YOUR TASK:
Each line of the data below from the one holding "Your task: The" to the one holding "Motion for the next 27", inclusive, is to be reproduced exactly; no other line belongs in the answer.

WORKING DATA:
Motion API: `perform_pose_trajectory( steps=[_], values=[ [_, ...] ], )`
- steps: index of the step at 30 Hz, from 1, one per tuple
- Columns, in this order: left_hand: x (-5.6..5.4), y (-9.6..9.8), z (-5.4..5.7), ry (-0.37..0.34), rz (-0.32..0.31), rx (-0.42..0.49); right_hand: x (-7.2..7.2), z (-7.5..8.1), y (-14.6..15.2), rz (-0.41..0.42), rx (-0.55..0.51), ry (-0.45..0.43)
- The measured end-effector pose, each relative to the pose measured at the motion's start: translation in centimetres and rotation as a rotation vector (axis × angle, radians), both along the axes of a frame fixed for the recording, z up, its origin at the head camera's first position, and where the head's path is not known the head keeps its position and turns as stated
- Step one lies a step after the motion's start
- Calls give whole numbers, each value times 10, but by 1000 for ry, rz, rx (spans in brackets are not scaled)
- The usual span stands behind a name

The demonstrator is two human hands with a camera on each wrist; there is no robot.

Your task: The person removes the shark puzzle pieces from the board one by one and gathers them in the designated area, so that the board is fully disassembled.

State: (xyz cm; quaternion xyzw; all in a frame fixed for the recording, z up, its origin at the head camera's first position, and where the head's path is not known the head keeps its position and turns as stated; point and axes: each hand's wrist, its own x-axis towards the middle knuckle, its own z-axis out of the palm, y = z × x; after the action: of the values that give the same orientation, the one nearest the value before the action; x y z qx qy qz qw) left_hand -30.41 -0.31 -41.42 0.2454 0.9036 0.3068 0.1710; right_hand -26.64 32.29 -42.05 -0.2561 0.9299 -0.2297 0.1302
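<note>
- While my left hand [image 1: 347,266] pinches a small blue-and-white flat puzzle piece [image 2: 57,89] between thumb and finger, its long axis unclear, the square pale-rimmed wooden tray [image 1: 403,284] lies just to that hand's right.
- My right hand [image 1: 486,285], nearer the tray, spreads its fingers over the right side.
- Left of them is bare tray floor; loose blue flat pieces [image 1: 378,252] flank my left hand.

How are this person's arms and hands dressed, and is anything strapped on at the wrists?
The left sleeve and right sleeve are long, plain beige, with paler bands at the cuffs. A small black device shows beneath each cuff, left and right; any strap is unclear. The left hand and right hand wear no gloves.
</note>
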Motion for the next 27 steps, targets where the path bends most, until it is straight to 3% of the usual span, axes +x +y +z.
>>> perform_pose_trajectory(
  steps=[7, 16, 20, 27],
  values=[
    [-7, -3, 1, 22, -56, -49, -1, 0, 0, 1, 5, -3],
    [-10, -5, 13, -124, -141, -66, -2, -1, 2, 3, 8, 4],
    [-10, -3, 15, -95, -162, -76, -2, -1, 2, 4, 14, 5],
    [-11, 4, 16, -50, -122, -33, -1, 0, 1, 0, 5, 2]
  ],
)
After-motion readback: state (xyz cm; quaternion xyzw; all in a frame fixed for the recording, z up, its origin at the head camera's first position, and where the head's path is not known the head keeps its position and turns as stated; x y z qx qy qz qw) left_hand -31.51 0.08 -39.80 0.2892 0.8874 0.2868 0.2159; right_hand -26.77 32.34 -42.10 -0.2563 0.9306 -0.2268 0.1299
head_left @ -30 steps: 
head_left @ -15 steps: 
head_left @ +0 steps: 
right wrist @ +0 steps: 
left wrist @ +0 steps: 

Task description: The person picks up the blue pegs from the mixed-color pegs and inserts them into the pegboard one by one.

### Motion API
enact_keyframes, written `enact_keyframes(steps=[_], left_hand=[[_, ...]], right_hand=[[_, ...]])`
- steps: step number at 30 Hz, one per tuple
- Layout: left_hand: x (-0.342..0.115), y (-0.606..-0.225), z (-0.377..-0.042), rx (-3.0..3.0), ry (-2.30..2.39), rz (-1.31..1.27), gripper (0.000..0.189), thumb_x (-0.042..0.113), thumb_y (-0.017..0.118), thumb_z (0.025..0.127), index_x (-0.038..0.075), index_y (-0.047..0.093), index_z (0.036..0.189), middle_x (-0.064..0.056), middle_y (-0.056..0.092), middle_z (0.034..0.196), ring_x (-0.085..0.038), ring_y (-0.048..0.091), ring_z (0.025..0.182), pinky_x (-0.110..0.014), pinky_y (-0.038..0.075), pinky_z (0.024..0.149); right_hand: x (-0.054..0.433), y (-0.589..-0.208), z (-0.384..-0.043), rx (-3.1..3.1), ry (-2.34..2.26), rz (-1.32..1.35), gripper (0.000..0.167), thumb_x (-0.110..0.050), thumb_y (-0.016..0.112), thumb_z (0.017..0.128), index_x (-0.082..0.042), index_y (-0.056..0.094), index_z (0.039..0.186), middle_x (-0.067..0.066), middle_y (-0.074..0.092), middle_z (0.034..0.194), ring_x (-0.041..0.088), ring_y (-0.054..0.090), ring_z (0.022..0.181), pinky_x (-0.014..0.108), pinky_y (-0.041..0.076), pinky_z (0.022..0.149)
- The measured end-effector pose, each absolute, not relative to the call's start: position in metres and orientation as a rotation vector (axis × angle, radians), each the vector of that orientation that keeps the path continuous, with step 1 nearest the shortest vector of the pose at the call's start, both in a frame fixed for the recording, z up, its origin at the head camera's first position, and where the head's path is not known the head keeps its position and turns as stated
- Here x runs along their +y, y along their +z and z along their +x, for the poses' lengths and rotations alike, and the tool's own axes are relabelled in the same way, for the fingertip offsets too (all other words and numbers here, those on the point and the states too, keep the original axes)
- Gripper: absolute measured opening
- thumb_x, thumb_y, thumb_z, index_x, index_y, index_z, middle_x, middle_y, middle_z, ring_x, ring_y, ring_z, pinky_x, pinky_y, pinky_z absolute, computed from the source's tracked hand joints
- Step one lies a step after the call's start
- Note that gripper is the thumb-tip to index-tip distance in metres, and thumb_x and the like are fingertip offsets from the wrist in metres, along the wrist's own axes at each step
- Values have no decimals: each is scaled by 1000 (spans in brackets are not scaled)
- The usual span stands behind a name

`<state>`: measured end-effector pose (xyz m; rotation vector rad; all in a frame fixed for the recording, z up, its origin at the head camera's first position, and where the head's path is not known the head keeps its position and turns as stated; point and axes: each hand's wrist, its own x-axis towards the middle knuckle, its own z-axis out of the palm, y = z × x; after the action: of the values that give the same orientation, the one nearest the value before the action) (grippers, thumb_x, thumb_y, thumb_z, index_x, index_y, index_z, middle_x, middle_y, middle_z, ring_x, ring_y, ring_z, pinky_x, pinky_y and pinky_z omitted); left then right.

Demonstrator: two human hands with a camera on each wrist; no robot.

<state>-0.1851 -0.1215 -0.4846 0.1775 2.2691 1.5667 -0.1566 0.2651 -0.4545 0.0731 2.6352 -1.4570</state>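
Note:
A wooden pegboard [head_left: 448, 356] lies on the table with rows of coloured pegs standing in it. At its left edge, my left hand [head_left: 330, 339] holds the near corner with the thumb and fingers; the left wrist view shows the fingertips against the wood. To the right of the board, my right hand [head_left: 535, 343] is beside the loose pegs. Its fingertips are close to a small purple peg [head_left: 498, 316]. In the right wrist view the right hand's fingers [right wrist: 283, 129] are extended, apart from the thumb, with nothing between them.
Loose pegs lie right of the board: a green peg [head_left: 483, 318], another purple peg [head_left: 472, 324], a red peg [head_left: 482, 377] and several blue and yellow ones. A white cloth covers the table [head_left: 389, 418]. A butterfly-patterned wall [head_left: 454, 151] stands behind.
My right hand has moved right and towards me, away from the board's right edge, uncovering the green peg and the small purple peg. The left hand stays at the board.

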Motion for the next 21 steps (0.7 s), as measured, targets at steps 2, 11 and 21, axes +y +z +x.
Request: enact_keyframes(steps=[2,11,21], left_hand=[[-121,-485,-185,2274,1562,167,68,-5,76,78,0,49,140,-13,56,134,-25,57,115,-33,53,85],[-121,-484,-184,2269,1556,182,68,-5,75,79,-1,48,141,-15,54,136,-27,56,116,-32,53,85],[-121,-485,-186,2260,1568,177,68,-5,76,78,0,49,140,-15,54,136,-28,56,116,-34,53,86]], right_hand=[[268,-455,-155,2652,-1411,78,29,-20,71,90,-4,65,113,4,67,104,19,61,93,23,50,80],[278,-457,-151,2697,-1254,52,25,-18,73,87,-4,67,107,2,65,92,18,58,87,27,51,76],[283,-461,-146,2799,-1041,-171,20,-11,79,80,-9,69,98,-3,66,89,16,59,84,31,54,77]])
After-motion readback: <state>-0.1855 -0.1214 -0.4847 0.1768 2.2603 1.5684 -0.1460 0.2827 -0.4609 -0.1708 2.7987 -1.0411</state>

ANSWER BOX:
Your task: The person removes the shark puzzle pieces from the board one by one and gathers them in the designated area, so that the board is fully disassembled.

State: (xyz cm; quaternion xyzw; all in a frame fixed for the recording, z up, its origin at the head camera's first position, and where the head's path is not known the head keeps its position and turns as stated; point and axes: each hand's wrist, its own x-axis towards the middle knuckle, its own z-axis out of the palm, y = z × x; after the action: of the values that give the same orientation, the one nearest the value before the action; x y z qx qy qz qw) left_hand -30.41 -0.31 -41.42 0.2454 0.9036 0.3068 0.1710; right_hand -26.64 32.29 -42.05 -0.2561 0.9299 -0.2297 0.1302
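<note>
- While my left hand [image 1: 347,266] pinches a small blue-and-white flat puzzle piece [image 2: 57,89] between thumb and finger, its long axis unclear, the square pale-rimmed wooden tray [image 1: 403,284] lies just to that hand's right.
- My right hand [image 1: 486,285], nearer the tray, spreads its fingers over the right side.
- Left of them is bare tray floor; loose blue flat pieces [image 1: 378,252] flank my left hand.

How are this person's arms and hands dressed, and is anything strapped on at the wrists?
The left sleeve and right sleeve are long, plain beige, with paler bands at the cuffs. A small black device shows beneath each cuff, left and right; any strap is unclear. The left hand and right hand wear no gloves.
</note>
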Motion for the next 27 steps, targets where the path bends most, until it is straight to 3% of the usual span, axes +x +y +z.

For this exercise, nothing more remains to be done.